孫氏做了玉米麪粥,蒸了饅頭,炒了一盤土豆絲,還有一小碟醬菜,自家地裡種的黃瓜醃的,格外脆。
五個孩子圍坐在小桌旁,安安在檢查懷安的作業。
「這裡算錯了。」安安指著本子,「37乘以24,不是888,是888。」
「我重算。」懷安拿起鉛筆。
軍軍在教星星寫字。「楊」字的木字旁,他教了一遍又一遍。星星學得認真,小眉頭皺著,一筆一畫地寫。

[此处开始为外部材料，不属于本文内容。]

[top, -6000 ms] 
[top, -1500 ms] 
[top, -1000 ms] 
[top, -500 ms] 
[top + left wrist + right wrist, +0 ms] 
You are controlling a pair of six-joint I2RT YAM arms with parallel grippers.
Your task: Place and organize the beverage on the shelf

花花坐在孫氏懷裡,聽孫氏講以前的事:「……那會兒你舅舅還小,也就跟你這麼大。有一天……」
院門吱呀一聲開了。
「小姨回來了!」花花第一個看見。
楊冬梅走進來,臉上帶著笑,可眼神裡有一絲疲憊。
「回來了?」孫氏起身,「飯還熱著,快洗洗手吃飯。」
吃飯時,孩子們嘰嘰喳喳問個不停。
「小姨,學校什麼樣?」
「小姨,學生聽話嗎?」
楊冬梅一一回答:「學校很大,有操場,有二層樓。學生……有的聽話,有的調皮。我今天聽課,還冇開始講呢。」
楊平安看著她,問了一句:「還順利嗎?」
「順利。」楊冬梅點點頭,「周老師人很好,帶著我。」
她冇說大字報的事,冇說李老師的提醒,也冇說那個同學的名字,有些事隻要自己知道就行。